In response to unfairness in this world, humankind has sought justice throughout its history. The call for justice is a righteous one. The ancient Jews, when harmed, cried for a “…life for life, eye for eye, tooth for tooth, hand for hand, foot for foot, burn for burn, wound for wound, stripe for stripe.” Confucius said “Recompense injury with justice and recompense kindness with kindness.” Justice is a virtue and it has been highly valued across cultures and eras.

Intent Matters

It is difficult at times to distinguish a virtue like justice from a vice like revenge. In action, they may look identical. Revenge puts a murderer in jail hoping he is tortured. Justice puts a murderer in jail hoping the community is a safer place because of it. It is the intent behind the action that differentiates justice from vengeance.

A bitter heart will seek revenge and call it justice. If we are honest with ourselves, most of us will admit that we have masked resentful demands for retribution as cries for justice. Mistaking vengeance for justice feeds bitterness and prevents us from moving past moments when we have been treated unfairly.

The noble pursue justice through considerate, determined, forthright, and loving means. The quest for justice is motivated by a desire to do what is right for others and ourselves. Vengeance is focused on the past, whereas justice is concerned with the present and the future. When we seek justice, we do not look back in anger; we look forward in the hope that our actions will bring more peace and fairness to the world.

Social Justice

Justice is related to fair play and equal opportunity.
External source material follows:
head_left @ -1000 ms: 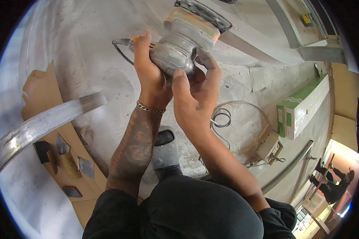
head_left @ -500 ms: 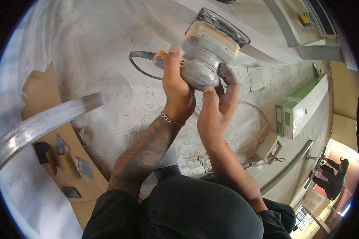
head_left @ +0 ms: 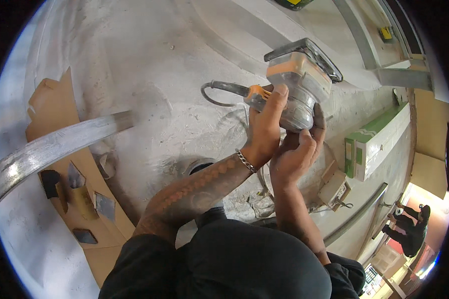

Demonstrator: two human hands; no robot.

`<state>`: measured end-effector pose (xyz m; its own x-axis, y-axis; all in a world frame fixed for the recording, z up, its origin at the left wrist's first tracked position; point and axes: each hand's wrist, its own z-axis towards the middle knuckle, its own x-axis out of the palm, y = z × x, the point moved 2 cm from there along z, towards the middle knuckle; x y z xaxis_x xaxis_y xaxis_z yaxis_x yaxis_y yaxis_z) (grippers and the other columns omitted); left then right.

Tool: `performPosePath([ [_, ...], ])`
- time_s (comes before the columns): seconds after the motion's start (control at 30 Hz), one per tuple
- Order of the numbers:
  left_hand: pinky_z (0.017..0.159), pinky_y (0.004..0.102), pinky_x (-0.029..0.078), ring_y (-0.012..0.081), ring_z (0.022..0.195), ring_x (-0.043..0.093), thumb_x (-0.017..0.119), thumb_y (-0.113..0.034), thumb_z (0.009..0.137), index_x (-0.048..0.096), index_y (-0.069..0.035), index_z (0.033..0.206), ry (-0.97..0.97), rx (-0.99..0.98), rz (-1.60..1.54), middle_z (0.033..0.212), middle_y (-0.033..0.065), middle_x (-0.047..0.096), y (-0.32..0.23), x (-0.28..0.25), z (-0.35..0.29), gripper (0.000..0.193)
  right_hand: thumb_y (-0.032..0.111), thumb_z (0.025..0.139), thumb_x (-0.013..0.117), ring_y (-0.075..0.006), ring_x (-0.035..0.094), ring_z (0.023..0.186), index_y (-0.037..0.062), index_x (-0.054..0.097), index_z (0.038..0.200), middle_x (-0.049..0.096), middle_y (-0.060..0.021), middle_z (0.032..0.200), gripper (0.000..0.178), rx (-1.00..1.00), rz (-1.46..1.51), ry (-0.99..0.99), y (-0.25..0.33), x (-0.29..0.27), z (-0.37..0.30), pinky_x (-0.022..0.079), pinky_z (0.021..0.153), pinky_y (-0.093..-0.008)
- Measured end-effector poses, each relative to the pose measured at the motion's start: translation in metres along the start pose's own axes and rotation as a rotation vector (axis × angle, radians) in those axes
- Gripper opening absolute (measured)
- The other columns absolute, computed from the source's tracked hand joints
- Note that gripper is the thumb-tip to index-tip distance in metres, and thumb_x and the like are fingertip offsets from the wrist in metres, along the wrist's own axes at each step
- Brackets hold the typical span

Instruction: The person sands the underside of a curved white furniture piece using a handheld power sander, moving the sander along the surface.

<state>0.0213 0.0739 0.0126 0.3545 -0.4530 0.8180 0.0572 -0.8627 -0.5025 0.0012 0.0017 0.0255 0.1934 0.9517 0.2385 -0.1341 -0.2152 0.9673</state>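
Both my hands hold up a dusty orange and grey electric sander (head_left: 299, 87) in front of me. Its dark flat pad is turned up and away from me. My left hand (head_left: 264, 122) is wrapped round the body, thumb along its near side, with a silver chain bracelet on the wrist. Around the rounded end cap my right hand (head_left: 299, 154) closes, thumb and fingers pressing on it. A black power cord (head_left: 222, 85) loops out to the left from the orange end. The fingers behind the sander are partly hidden.
At left a curved metal strip (head_left: 60, 142) crosses over a cardboard sheet (head_left: 105, 249) bearing sandpaper pieces and a phone (head_left: 85, 235). On the dusty floor at right lie a green and white box (head_left: 379, 142) and a small power box (head_left: 333, 190). Another person (head_left: 412, 229) works far right.
The sander and both hands have shifted to the right and slightly down toward me. The grip stays on it. The distant person has moved slightly.
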Motion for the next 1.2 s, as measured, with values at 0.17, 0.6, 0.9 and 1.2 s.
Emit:
performPosePath([
  [0.17,0.074,0.0284,0.047,0.0103,0.086,0.054,0.056,-0.037,0.096,0.061,0.001,0.104,0.010,0.032,0.083,0.094,0.0049,0.061,-0.005,-0.011,0.003,0.039,0.007,0.084,0.038,-0.0267,0.044,0.123,-0.0074,0.036,0.136,0.041,-0.0192,0.136,0.054,0.012,0.042,0.004,0.000,0.013,-0.003,0.035,0.105,-0.0376],
  [0.6,0.074,0.0291,0.048,0.0144,0.088,0.060,0.051,-0.051,0.095,0.061,-0.010,0.109,0.043,0.036,-0.077,0.100,0.0052,0.061,-0.091,-0.020,0.019,0.045,0.000,0.091,0.054,-0.0206,0.051,0.114,-0.0051,0.037,0.135,0.048,-0.0162,0.128,0.048,0.091,-0.039,0.218,0.013,0.073,-0.019,0.043,0.094,-0.0305],
  [0.9,0.082,0.0339,0.050,0.0175,0.096,0.061,0.044,-0.047,0.098,0.052,-0.008,0.121,0.050,-0.078,-0.018,0.108,0.0069,0.060,-0.063,-0.027,0.018,0.046,0.004,0.092,0.055,-0.0231,0.048,0.118,-0.0055,0.032,0.138,0.043,-0.0192,0.134,0.052,0.101,-0.125,0.178,0.008,0.057,-0.020,0.043,0.097,-0.0342],
  [1.2,0.075,0.0277,0.044,0.0091,0.086,0.052,0.056,-0.043,0.095,0.058,-0.002,0.104,0.047,-0.048,0.034,0.095,0.0022,0.057,-0.019,-0.022,0.007,0.042,0.000,0.085,0.046,-0.0285,0.044,0.123,-0.0045,0.032,0.138,0.040,-0.0209,0.136,0.055,0.055,-0.077,-0.003,-0.002,0.031,-0.013,0.037,0.105,-0.0387],
])
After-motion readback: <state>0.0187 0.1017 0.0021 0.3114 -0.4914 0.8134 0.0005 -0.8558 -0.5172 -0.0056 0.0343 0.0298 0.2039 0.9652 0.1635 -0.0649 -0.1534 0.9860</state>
It is not a synonym for equality. A fair race does not always end in a tie. A just society provides equal protection under the law; it cannot guarantee equal wealth, equal health, and happy lives for all.

Justice is Elusive

If we are going to strive for justice, we need to be patient and determined, even if we never see the fruits of our labor. Tyrants often outlive the people they persecute and corrupt systems can take generations to topple. History is full of leaders like Martin Luther King Jr. and Abraham Lincoln who were struck down during their campaigns for justice. Not all of those who battle for justice will live to enjoy it, but many of their children do. We should seek justice because it is the right thing to do, not because we are certain to find it for ourselves.

Justice has a Drawback

As wonderful as justice is, we should remember that it is only one of the virtues, and that there would be problems if it alone directed society’s actions. For example, justice leaves no room for mercy. All of us at some point in our lives have wished to be shown mercy. Mercy, though by definition unjust, is nonetheless beautiful. This shows us that even justice shouldn’t stand alone as the virtue that supersedes all others.